§ **HOW TO COMPLETE THIS TASK**
Each record must reappear in the answer exactly as it is written.

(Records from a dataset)
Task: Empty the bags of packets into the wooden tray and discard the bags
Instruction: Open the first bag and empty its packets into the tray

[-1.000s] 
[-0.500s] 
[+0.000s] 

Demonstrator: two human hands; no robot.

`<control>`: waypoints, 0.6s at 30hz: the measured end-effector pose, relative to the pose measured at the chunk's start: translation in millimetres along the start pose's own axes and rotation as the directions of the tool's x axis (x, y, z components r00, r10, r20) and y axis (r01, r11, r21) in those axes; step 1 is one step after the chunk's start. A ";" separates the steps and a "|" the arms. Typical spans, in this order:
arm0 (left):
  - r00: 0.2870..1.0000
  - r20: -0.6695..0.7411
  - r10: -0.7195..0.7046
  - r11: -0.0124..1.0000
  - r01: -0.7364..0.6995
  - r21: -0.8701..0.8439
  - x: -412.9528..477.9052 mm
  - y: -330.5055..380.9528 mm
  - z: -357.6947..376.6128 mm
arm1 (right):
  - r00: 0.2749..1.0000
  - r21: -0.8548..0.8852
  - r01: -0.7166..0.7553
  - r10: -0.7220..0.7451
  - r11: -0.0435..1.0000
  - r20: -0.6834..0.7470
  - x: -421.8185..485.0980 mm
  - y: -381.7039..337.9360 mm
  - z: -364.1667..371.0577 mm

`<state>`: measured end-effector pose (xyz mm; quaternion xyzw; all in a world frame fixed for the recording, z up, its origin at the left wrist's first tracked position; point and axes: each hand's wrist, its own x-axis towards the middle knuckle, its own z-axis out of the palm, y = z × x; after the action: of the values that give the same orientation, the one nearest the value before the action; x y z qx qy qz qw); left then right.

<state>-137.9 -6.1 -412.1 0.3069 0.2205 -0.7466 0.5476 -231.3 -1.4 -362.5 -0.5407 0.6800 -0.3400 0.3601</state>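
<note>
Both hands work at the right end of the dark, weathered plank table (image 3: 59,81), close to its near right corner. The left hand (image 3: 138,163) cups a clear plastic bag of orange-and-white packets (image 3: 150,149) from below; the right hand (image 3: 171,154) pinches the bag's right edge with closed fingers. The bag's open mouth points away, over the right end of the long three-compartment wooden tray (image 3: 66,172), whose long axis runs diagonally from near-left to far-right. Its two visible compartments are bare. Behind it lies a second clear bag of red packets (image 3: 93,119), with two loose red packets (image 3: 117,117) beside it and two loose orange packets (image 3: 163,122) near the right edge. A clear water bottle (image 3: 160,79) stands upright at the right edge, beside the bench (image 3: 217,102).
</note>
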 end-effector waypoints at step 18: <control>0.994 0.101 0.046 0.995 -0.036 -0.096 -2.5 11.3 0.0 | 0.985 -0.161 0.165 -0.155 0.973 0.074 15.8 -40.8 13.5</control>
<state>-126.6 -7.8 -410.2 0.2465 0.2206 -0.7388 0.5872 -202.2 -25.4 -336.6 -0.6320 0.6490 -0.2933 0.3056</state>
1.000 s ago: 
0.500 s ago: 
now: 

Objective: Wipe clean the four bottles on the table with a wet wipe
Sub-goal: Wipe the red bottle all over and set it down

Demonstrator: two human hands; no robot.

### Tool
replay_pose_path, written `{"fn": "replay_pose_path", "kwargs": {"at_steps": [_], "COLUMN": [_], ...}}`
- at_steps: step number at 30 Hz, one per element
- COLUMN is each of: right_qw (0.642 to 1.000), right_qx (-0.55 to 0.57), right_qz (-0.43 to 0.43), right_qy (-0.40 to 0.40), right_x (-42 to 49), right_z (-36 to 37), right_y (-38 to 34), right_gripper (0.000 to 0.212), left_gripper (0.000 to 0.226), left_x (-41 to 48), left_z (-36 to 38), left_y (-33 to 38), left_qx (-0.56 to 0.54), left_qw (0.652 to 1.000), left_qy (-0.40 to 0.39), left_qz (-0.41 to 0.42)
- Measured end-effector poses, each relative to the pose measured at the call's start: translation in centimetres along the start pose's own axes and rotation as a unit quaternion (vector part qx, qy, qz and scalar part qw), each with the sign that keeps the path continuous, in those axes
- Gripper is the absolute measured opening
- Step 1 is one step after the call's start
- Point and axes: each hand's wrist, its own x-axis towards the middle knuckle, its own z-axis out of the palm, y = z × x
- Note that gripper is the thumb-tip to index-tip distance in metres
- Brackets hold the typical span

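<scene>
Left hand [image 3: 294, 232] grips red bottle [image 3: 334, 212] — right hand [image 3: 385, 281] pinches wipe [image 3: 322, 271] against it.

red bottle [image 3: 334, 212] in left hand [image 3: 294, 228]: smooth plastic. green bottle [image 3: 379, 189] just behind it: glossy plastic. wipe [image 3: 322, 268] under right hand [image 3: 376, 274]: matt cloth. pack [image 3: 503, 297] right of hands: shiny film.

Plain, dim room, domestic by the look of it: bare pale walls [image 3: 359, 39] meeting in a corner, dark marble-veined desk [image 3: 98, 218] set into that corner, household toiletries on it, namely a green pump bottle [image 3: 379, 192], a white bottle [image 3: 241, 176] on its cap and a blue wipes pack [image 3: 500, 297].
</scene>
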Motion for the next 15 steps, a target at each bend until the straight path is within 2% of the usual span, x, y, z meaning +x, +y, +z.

§ **SOLUTION FOR THIS PROBLEM**
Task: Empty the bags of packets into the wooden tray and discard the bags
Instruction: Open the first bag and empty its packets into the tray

[-1.000s] 
[-0.500s] 
[+0.000s] 

Demonstrator: two human hands; no robot.

`<control>`: waypoints, 0.6s at 30hz: the measured end-effector pose, relative to the pose measured at the chunk's start: translation in millimetres along the start pose's own axes and rotation as the directions of the tool's x axis (x, y, z components r00, r10, r20) and y axis (r01, r11, r21) in those axes; step 1 is one step after the chunk's start. A ";" separates the steps and a "|" the arms. Typical spans, in this order:
arm0 (left):
  - r00: 0.2870..1.0000
  - r20: -0.6695..0.7411
  - r10: -0.7195..0.7046
  - r11: -0.0124..1.0000
  - r01: -0.7364..0.6995
  - r21: -0.8701..0.8439
  - x: -412.9528..477.9052 mm
  - y: -330.5055..380.9528 mm
  - z: -357.6947..376.6128 mm
arm1 (right):
  - r00: 0.2749..1.0000
  - r21: -0.8548..0.8852
  - r01: -0.7166..0.7553
  - r10: -0.7220..0.7451
  - r11: -0.0435..1.0000
  - r20: -0.6834..0.7470
  - x: -421.8185..485.0980 mm
  - y: -381.7039..337.9360 mm
  - z: -364.1667..371.0577 mm

`<state>`: measured end-effector pose (xyz mm; quaternion xyzw; all in a world frame fixed for the recording, z up, its origin at the left wrist's first tracked position; point and axes: each hand's wrist, its own x-axis towards the middle knuckle, its own z-axis out of the palm, y = z × x; after the action: of the values that give the same orientation, the one nearest the value before the action; x y z qx qy qz qw); left then right.

<state>-137.9 -6.1 -412.1 0.3069 0.2205 -0.7466 0.5476 -231.3 -1.4 -362.5 -0.5407 0.6800 -0.3400 0.3601</state>
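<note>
Both hands work at the right end of the dark, weathered plank table (image 3: 59,81), close to its near right corner. The left hand (image 3: 138,163) cups a clear plastic bag of orange-and-white packets (image 3: 150,149) from below; the right hand (image 3: 171,154) pinches the bag's right edge with closed fingers. The bag's open mouth points away, over the right end of the long three-compartment wooden tray (image 3: 66,172), whose long axis runs diagonally from near-left to far-right. Its two visible compartments are bare. Behind it lies a second clear bag of red packets (image 3: 93,119), with two loose red packets (image 3: 117,117) beside it and two loose orange packets (image 3: 163,122) near the right edge. A clear water bottle (image 3: 160,79) stands upright at the right edge, beside the bench (image 3: 217,102).
</note>
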 end-effector waypoints at step 18: <control>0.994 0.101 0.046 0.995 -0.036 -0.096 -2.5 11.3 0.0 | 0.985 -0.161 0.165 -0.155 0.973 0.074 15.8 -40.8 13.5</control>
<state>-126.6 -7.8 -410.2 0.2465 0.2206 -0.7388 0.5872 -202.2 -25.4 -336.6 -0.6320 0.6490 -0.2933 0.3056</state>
1.000 s ago: 
0.500 s ago: 
now: 

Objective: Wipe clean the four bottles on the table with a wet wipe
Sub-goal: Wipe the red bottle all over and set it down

Demonstrator: two human hands; no robot.

### Tool
replay_pose_path, written `{"fn": "replay_pose_path", "kwargs": {"at_steps": [_], "COLUMN": [_], ...}}`
- at_steps: step number at 30 Hz, one per element
- COLUMN is each of: right_qw (0.642 to 1.000), right_qx (-0.55 to 0.57), right_qz (-0.43 to 0.43), right_qy (-0.40 to 0.40), right_x (-42 to 49), right_z (-36 to 37), right_y (-38 to 34), right_gripper (0.000 to 0.212), left_gripper (0.000 to 0.226), left_x (-41 to 48), left_z (-36 to 38), left_y (-33 to 38), left_qx (-0.56 to 0.54), left_qw (0.652 to 1.000), left_qy (-0.40 to 0.39), left_qz (-0.41 to 0.42)
- Measured end-effector poses, each relative to the pose measured at the call's start: translation in centimetres along the start pose's own axes and rotation as a unit quaternion (vector part qx, qy, qz and scalar part qw), each with the sign that keeps the path continuous, in those axes
- Gripper is the absolute measured opening
- Step 1 is one step after the call's start
- Point and axes: each hand's wrist, its own x-axis towards the middle knuckle, its own z-axis out of the palm, y = z × x
- Note that gripper is the thumb-tip to index-tip distance in metres
- Brackets hold the typical span

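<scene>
Left hand [image 3: 294, 232] grips red bottle [image 3: 334, 212] — right hand [image 3: 385, 281] pinches wipe [image 3: 322, 271] against it.

red bottle [image 3: 334, 212] in left hand [image 3: 294, 228]: smooth plastic. green bottle [image 3: 379, 189] just behind it: glossy plastic. wipe [image 3: 322, 268] under right hand [image 3: 376, 274]: matt cloth. pack [image 3: 503, 297] right of hands: shiny film.

Plain, dim room, domestic by the look of it: bare pale walls [image 3: 359, 39] meeting in a corner, dark marble-veined desk [image 3: 98, 218] set into that corner, household toiletries on it, namely a green pump bottle [image 3: 379, 192], a white bottle [image 3: 241, 176] on its cap and a blue wipes pack [image 3: 500, 297].
</scene>
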Motion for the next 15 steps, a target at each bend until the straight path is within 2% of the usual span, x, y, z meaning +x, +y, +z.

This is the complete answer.